É necessário ativar os Serviços de localização e o Bluetooth para usar a rede Encontre Meu Dispositivo. É preciso ter uma rede celular ou uma conexão de Internet. Funciona no Android 9 e versões mais recentes e em determinados países para usuários de idades adequadas.

Registro de alterações

Versão FMDN	Data	Comentário
v1		Versão inicial da especificação FMDN para acesso antecipado.
v1.1	Feb 2023	Foi adicionada uma indicação de texto não criptografado do modo de proteção de rastreamento indesejado. Foi adicionada uma opção para pular a autenticação de solicitações que tocam durante o modo de proteção de rastreamento indesejado.
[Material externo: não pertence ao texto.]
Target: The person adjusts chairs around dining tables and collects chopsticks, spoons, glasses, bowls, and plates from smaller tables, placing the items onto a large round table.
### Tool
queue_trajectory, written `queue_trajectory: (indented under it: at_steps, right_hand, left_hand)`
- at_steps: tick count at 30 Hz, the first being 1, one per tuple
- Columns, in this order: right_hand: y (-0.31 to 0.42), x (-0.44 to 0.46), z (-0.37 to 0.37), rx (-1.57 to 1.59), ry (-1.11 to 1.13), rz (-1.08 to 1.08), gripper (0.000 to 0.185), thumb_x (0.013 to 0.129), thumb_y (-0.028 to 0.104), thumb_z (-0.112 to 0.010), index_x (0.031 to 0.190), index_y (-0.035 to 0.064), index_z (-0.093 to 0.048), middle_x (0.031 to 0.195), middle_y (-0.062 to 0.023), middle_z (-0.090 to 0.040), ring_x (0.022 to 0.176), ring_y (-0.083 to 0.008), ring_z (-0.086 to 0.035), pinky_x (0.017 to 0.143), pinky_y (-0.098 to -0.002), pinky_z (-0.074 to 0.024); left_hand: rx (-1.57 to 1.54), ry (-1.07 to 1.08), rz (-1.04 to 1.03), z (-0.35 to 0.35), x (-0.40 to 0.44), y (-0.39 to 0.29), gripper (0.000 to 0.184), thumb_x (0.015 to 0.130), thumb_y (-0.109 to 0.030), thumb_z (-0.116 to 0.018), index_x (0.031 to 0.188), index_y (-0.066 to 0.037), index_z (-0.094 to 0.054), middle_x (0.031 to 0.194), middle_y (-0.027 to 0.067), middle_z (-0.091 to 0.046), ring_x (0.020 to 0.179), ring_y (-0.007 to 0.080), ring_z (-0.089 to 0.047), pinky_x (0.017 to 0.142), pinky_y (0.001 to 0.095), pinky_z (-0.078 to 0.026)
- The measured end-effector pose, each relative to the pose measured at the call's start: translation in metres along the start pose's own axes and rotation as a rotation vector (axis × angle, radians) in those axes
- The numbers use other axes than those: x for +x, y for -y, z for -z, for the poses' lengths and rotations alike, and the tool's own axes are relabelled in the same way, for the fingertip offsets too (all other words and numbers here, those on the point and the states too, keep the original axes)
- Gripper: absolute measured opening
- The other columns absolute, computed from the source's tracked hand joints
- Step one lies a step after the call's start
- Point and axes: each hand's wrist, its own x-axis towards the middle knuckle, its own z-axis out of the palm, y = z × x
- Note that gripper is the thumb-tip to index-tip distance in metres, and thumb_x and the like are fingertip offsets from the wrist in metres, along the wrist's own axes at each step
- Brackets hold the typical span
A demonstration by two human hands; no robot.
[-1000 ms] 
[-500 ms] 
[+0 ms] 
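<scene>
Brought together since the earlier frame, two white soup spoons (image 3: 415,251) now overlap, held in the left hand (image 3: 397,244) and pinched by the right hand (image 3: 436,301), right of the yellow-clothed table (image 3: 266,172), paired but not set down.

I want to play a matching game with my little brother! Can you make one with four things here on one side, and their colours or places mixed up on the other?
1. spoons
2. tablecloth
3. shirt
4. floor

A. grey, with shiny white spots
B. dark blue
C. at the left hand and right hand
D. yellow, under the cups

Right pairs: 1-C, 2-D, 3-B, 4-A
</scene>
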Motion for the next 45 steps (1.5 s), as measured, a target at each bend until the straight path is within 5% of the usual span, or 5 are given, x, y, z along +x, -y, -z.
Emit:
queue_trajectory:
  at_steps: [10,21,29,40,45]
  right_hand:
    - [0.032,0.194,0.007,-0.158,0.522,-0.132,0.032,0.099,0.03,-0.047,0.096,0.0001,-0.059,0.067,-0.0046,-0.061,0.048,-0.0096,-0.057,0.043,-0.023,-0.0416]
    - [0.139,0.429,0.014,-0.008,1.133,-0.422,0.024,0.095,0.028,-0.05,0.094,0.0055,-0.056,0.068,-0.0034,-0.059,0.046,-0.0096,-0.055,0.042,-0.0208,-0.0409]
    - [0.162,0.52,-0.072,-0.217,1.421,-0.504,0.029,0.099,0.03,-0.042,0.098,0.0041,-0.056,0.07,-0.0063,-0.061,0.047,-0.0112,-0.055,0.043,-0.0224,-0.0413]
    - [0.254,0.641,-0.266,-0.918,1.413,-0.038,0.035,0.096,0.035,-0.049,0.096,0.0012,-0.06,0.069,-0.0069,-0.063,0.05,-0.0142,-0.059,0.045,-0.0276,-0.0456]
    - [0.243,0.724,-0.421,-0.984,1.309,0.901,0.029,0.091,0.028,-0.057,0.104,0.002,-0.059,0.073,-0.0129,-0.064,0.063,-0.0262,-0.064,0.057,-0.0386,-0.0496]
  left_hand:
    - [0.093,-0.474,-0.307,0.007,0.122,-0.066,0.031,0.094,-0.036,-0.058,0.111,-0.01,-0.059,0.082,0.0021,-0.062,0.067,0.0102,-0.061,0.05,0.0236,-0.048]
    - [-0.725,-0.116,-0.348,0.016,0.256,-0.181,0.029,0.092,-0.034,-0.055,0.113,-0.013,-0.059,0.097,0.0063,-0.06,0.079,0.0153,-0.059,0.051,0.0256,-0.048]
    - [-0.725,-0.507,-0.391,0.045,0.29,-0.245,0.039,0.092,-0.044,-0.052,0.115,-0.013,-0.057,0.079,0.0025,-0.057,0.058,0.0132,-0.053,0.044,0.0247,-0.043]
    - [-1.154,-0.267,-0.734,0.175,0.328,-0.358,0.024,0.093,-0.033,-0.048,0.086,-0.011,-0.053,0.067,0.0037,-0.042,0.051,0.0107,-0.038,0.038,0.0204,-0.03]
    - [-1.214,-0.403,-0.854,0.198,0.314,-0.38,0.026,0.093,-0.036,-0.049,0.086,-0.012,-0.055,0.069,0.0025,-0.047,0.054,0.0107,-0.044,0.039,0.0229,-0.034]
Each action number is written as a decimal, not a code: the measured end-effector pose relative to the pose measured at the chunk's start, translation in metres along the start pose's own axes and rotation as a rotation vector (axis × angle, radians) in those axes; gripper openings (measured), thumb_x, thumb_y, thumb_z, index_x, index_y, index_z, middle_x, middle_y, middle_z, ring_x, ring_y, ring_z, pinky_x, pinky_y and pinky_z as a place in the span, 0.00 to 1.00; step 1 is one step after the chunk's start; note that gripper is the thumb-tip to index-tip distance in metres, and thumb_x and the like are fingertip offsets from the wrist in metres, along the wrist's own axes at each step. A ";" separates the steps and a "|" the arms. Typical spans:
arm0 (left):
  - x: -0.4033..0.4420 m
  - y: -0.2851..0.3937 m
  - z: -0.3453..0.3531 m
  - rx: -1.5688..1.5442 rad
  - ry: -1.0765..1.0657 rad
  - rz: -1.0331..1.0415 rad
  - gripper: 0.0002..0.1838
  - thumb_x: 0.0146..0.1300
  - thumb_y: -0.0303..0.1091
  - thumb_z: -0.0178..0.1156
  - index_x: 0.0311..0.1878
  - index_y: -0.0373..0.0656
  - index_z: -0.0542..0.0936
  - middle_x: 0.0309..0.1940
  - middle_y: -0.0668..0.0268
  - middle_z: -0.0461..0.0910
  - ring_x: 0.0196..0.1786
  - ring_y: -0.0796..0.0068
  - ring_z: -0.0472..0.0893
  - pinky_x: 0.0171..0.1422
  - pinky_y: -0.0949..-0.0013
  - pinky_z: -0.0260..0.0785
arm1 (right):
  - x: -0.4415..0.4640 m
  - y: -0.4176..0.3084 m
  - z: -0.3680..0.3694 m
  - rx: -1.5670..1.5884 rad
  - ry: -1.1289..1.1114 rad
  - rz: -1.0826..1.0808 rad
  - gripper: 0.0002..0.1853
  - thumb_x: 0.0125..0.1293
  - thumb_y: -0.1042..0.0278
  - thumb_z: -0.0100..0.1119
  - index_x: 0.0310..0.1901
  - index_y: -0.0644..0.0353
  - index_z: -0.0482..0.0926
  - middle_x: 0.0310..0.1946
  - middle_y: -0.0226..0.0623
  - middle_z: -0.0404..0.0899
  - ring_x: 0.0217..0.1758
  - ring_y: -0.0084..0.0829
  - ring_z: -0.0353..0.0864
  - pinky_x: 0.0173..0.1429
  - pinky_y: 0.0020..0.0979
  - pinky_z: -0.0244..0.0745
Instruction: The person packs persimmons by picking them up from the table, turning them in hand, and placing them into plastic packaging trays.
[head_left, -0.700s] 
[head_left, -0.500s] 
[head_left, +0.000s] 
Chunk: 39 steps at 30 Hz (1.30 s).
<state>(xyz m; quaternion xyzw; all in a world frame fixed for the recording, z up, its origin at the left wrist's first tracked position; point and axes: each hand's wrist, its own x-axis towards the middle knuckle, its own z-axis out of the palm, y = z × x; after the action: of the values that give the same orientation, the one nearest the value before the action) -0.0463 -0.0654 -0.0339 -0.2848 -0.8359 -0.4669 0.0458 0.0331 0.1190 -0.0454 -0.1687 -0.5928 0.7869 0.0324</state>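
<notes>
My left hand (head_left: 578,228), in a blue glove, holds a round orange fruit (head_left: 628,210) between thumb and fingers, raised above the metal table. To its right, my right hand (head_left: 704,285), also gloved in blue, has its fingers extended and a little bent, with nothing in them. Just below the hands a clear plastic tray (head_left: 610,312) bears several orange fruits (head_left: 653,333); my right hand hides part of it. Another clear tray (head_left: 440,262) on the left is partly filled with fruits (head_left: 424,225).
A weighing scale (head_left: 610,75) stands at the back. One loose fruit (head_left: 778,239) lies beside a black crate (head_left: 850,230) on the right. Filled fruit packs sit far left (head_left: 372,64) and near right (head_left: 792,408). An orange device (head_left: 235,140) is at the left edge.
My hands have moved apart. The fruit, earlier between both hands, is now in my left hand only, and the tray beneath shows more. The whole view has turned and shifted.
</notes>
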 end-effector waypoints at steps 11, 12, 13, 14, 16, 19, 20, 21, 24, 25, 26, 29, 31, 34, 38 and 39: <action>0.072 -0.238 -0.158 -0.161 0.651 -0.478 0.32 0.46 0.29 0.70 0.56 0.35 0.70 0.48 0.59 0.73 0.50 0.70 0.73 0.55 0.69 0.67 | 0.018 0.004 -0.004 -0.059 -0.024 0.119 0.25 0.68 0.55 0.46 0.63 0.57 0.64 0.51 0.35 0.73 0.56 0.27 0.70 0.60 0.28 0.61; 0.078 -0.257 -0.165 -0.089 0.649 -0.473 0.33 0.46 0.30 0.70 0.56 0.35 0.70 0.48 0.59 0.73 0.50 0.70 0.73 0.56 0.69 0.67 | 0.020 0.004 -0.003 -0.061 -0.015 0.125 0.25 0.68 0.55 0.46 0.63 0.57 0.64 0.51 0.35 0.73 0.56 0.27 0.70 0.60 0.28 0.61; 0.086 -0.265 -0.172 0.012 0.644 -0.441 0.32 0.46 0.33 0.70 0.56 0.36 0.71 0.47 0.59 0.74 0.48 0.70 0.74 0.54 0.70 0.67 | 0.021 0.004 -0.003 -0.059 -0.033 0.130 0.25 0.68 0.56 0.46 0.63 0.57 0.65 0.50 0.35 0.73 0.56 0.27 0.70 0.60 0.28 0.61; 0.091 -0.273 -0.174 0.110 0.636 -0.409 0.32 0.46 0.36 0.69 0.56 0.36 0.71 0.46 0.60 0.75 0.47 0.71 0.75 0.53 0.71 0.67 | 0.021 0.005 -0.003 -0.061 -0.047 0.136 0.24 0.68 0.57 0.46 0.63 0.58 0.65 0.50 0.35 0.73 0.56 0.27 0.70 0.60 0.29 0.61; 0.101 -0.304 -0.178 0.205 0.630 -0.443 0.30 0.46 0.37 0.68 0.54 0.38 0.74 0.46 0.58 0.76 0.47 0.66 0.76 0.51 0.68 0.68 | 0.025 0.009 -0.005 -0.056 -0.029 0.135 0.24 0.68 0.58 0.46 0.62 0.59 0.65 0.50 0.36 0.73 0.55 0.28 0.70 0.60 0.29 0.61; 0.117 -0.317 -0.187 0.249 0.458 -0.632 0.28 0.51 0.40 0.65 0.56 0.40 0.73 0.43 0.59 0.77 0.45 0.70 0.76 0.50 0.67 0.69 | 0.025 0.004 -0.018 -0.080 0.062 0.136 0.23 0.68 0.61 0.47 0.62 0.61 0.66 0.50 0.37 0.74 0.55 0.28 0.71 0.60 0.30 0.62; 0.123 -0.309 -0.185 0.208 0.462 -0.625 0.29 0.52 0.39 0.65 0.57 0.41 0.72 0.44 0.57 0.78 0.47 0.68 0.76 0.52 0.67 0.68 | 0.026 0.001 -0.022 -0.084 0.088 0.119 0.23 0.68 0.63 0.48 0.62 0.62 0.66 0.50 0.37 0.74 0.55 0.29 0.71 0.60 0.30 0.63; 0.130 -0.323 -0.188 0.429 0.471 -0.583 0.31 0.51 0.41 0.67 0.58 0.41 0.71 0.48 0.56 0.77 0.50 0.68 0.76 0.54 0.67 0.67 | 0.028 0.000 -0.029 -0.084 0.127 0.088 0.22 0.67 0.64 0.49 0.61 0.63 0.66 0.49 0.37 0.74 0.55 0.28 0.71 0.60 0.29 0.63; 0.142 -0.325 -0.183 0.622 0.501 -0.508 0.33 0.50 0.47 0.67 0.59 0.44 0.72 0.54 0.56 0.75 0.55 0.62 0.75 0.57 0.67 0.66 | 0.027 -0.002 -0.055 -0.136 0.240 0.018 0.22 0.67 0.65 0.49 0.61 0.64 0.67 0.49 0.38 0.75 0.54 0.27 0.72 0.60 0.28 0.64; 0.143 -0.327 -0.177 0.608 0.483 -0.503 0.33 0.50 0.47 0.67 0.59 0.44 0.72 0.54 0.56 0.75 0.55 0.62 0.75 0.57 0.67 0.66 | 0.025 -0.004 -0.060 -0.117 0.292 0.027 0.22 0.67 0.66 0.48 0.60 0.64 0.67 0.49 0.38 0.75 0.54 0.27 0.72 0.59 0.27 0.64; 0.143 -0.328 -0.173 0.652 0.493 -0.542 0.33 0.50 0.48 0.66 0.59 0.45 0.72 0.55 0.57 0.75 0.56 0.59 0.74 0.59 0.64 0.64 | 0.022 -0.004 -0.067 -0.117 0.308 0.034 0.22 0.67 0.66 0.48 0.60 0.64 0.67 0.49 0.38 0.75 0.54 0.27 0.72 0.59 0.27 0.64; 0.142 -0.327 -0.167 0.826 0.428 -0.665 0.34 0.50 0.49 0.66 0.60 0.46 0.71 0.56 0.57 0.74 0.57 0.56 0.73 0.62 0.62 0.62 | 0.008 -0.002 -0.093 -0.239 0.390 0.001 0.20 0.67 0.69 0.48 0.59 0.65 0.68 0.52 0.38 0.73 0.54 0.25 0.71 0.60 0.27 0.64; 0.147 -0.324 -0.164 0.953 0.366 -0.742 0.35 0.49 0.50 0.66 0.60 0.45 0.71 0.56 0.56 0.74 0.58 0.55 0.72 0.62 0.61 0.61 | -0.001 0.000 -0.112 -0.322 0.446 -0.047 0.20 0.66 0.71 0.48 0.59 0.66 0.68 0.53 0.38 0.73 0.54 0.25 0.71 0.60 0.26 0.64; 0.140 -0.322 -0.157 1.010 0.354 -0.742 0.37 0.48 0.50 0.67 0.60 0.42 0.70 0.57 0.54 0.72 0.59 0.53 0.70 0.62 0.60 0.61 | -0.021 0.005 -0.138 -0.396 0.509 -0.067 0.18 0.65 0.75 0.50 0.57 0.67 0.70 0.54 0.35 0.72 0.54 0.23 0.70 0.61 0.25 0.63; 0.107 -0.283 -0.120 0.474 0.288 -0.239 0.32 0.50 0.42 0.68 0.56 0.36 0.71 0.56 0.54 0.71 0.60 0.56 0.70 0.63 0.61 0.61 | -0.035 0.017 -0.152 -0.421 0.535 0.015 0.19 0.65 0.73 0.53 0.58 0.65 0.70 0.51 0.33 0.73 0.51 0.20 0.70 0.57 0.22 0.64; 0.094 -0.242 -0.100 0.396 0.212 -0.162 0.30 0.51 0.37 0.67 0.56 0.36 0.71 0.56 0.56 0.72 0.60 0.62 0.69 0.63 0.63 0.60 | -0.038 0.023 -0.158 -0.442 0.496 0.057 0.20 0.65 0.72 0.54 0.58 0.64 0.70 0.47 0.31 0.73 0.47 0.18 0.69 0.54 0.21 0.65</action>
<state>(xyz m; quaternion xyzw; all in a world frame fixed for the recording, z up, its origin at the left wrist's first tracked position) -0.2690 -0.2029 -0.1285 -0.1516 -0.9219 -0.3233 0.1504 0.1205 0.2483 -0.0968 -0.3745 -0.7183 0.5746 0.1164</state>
v1.2	Abril de 2023	Atualizamos a definição da AK de um proprietário. Adicionamos uma recomendação para recuperação da perda de energia em tags de localizador Adição de um esclarecimento sobre a ordem aleatória de endereços MAC. Adicionamos um esclarecimento sobre a rotação de endereços MAC no modo de proteção de rastreamento indesejado. Adicionamos uma diretriz sobre como desativar uma tag de localizador.
v1.3	Dezembro de 2023	Adicionamos um esclarecimento sobre como identificar informações expostas pelas tags de localização. Adicionamos um requisito para implementar a especificação indesejada de prevenção de rastreamento. Adição de diretrizes para dispositivos de protocolo alternáveis.